**Task item:** Output only the lines below that start at the line containing "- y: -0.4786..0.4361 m" and end at the line containing "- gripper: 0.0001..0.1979", with both ends kept.
______________________________
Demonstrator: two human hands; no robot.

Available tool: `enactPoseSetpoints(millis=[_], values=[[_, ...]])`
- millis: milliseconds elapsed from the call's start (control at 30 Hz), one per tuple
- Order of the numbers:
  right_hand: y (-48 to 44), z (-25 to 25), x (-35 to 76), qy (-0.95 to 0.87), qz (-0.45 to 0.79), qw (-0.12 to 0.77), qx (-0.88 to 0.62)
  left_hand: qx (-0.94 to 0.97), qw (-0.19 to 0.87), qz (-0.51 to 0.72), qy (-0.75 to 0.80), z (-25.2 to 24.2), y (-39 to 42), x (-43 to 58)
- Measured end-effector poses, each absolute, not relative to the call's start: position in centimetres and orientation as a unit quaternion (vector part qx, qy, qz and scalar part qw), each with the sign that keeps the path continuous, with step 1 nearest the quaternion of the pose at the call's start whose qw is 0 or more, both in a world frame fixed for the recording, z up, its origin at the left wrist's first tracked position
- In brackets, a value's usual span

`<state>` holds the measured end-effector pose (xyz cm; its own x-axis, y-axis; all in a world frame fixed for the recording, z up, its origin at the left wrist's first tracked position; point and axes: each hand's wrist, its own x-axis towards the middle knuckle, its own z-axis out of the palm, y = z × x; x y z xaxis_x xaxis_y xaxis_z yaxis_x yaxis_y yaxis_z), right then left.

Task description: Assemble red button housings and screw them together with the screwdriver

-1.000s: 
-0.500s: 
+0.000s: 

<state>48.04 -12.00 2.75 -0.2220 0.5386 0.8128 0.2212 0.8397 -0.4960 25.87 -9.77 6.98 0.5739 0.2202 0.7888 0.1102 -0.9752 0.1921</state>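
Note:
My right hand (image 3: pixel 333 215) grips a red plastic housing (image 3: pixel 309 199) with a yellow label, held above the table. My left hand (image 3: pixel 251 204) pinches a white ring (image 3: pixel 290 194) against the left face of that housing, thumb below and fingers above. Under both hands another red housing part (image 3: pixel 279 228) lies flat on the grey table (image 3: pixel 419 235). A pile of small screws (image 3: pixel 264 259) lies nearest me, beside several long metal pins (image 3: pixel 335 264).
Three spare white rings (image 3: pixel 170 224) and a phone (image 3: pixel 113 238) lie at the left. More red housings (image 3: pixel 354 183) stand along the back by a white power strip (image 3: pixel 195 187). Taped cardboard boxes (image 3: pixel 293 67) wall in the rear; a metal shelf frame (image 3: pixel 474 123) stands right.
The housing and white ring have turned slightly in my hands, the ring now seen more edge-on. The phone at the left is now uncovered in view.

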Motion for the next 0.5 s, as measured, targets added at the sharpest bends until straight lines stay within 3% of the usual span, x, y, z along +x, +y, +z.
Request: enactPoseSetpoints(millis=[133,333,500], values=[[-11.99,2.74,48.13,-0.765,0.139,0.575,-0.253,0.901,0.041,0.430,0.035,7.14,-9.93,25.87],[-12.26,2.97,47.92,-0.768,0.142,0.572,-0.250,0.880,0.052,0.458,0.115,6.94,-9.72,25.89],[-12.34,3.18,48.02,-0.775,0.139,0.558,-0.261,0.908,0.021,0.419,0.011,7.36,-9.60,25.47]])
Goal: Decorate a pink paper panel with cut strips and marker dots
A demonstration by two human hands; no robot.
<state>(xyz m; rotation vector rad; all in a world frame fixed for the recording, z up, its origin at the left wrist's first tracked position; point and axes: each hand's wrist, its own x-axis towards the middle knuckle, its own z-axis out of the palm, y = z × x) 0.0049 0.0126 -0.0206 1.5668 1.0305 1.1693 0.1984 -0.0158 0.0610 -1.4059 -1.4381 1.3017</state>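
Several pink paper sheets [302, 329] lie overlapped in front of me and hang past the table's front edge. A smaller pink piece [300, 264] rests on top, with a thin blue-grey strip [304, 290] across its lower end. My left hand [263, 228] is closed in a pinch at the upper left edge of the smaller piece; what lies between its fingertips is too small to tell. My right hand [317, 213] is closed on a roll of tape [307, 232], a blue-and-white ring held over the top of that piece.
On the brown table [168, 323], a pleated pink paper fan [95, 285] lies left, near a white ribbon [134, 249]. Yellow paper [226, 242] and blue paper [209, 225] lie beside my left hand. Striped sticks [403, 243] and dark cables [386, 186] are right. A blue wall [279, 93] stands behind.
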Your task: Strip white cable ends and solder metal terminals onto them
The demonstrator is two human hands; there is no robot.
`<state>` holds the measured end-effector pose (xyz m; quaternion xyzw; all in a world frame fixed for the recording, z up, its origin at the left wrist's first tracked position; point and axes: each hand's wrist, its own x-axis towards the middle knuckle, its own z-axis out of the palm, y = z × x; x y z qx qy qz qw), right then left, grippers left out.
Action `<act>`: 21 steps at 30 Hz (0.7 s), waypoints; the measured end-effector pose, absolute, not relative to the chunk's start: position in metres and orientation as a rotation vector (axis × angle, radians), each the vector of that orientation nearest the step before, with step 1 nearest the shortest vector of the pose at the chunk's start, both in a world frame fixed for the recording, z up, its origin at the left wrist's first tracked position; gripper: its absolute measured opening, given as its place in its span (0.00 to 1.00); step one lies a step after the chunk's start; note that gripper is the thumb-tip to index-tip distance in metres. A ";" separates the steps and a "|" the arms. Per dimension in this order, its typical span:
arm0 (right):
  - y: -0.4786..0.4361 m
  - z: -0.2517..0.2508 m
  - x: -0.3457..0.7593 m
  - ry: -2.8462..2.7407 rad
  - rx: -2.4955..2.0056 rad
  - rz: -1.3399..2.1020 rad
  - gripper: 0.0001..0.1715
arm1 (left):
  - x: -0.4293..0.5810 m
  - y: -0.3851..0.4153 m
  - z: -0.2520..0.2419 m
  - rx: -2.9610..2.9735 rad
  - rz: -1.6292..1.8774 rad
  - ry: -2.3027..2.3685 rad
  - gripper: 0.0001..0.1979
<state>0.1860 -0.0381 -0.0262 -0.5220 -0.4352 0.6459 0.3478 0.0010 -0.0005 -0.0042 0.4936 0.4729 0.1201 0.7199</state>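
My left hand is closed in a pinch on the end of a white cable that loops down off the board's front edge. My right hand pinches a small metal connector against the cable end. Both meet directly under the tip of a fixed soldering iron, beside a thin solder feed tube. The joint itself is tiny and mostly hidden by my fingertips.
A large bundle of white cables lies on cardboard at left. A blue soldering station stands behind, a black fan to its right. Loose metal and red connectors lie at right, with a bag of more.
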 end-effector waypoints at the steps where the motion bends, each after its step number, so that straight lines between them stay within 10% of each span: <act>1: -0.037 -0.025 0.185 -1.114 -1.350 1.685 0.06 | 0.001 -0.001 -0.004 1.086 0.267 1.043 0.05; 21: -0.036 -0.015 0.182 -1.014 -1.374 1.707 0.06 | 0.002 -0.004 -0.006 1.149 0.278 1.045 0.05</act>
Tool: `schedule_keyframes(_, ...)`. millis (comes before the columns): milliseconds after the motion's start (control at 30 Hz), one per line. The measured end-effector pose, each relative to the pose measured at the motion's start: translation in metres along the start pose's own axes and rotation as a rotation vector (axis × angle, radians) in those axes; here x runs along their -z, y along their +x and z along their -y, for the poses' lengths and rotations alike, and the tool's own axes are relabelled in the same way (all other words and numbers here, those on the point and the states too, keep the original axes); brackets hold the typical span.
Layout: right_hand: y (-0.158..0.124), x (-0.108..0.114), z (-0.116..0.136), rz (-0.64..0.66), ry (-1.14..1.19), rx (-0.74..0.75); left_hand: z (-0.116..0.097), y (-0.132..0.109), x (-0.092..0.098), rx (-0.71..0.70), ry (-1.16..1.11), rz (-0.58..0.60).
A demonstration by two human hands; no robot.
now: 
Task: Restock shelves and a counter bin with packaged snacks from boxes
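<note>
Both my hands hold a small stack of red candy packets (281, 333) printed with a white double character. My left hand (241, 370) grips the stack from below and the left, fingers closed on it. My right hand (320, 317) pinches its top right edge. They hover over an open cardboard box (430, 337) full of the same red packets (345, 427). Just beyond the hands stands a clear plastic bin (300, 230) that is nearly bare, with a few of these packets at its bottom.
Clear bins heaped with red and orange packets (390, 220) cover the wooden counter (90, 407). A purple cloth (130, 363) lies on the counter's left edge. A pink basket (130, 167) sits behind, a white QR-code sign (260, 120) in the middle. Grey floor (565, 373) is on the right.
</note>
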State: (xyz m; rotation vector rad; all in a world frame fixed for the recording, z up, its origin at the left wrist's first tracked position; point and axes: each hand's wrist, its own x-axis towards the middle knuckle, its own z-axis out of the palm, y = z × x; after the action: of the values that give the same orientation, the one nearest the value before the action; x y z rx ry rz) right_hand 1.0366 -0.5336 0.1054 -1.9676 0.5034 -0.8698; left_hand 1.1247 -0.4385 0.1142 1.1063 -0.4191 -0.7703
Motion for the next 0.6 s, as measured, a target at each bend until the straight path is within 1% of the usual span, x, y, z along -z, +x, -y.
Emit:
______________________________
**Exercise answer:**
  - y: -0.4786..0.4361 m
  - z: -0.2517..0.2508 m
  - x: -0.3457..0.7593 m
  - ry: -2.8462..2.7407 rad
  - rx: -2.4955..2.0056 rad
  - rz: -1.3399..2.1020 rad
  - gripper: 0.0001..0.1715
arm1 (left):
  - x: -0.4293..0.5810 m
  - y: -0.3851..0.4153 m
  - z: -0.2520..0.2419 m
  - rx: -2.9610..2.9735 rad
  - rz: -1.6292..1.8774 rad
  - ry: -2.3027..2.3685 rad
  - gripper: 0.0001..0.1979

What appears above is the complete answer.